A full, exact copy of the listing is needed, with images omitted.

════

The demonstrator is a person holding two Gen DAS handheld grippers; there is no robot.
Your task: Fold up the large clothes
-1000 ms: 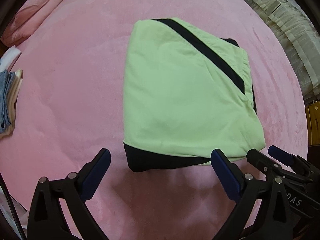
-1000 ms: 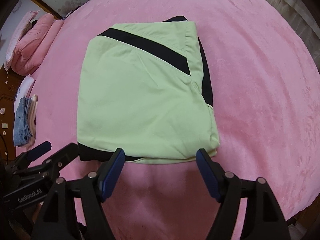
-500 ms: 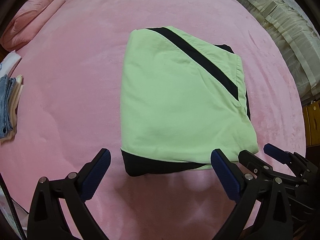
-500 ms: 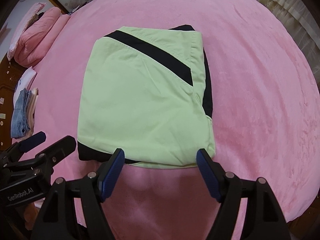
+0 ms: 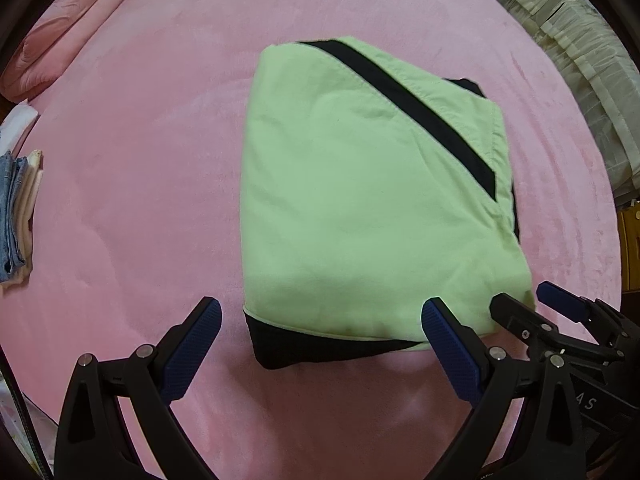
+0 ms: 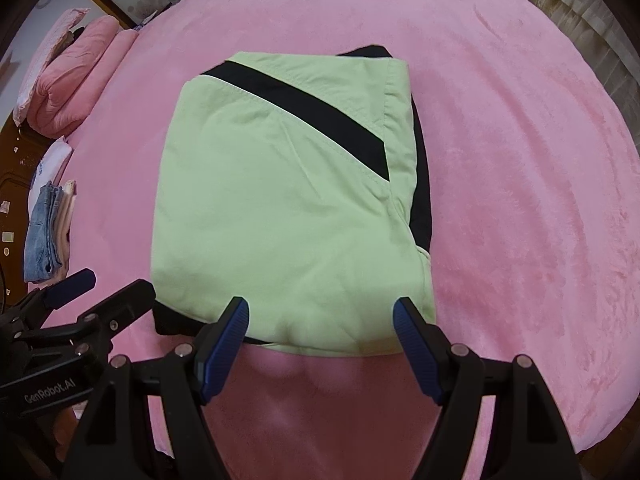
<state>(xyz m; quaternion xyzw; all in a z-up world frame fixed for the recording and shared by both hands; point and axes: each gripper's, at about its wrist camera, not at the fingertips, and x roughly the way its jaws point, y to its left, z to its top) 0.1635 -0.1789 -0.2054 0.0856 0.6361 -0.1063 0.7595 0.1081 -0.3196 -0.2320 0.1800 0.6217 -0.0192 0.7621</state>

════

**Written answer**
The demonstrator is a person holding two Gen DAS handheld grippers; there is no robot.
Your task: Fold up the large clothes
-1000 ms: 
-1000 ms: 
-500 ms: 
-500 ms: 
+0 ms: 
+0 ms: 
<state>(xyz m; quaternion xyzw; all in a z-up world frame fixed for the recording and shared by both hands; point and axes: each gripper's, at about its wrist camera, not at the fingertips, and x roughly the way its jaws point, y to its left, z to its top) 0.1635 -0.1789 -0.2054 0.0856 0.6361 -0.1063 0.7595 0.1081 -0.3196 -0.2320 0.1800 0.6217 -0.0192 0.7621</state>

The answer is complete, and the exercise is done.